→ Exercise brief: Copy each line of the listing that includes "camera".
*** Given material Section Begins ***
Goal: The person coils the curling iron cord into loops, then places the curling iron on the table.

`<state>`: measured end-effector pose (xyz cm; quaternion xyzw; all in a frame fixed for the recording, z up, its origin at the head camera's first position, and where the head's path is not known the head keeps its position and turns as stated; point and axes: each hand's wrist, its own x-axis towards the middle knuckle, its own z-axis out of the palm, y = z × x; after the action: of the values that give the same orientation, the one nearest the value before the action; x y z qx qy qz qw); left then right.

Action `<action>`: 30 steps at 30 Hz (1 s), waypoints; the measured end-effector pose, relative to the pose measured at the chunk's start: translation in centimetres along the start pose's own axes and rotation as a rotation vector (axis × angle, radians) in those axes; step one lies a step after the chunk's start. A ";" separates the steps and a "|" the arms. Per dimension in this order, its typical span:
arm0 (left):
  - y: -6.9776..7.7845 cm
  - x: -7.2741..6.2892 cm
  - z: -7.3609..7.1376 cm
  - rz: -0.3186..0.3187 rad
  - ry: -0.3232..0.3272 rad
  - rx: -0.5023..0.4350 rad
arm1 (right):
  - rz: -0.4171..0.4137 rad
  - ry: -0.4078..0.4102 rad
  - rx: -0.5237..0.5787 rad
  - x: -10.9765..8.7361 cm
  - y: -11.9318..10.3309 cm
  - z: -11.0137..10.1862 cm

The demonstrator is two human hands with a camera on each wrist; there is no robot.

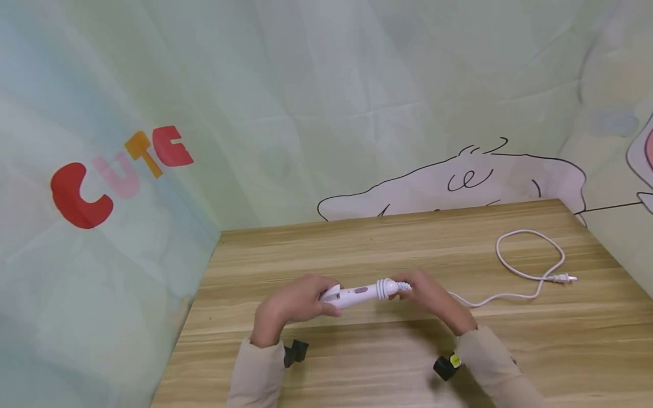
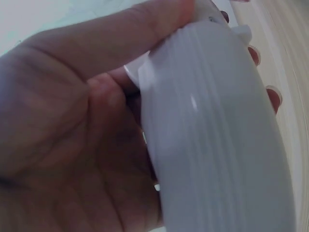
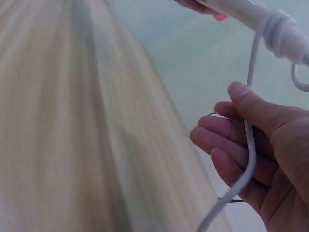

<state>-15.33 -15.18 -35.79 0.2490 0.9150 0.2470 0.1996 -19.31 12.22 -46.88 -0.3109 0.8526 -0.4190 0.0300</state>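
A white hair styling iron (image 1: 366, 293) with a grey button is held above the table in the head view. My left hand (image 1: 301, 300) grips its left end, thumb along one side and fingers round the other. In the left wrist view the iron's ridged white body (image 2: 212, 121) fills much of the frame. Loops of white power cord (image 3: 250, 140) are wound round the handle's right end. Just below that end, my right hand (image 1: 422, 292) holds the cord, which passes between thumb and fingers in the right wrist view. The iron's far left end is hidden by the left hand.
The rest of the cord trails right across the wooden table (image 1: 316, 249) in a loose loop, its two-pin plug (image 1: 563, 278) lying at the right. A printed curtain (image 1: 326, 113) hangs behind and at the left. Black wrist mounts (image 1: 445, 368) hang under the sleeves.
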 end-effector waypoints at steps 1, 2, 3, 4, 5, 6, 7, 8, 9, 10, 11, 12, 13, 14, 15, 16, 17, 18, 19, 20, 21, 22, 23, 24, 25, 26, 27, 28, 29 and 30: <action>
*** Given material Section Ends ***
→ Written response:
`<state>`: measured end-effector pose (xyz cm; quaternion xyzw; all in a frame fixed for the recording, z up, its origin at the head camera's first position, and where the head's path is not known the head keeps its position and turns as stated; point and axes: each hand's wrist, its own x-axis towards the middle knuckle, its own z-axis out of the palm, y = z × x; after the action: of the values that give the same orientation, the one nearest the value before the action; x y z qx qy qz qw); left then right.
The demonstrator is two human hands with a camera on each wrist; there is no robot.

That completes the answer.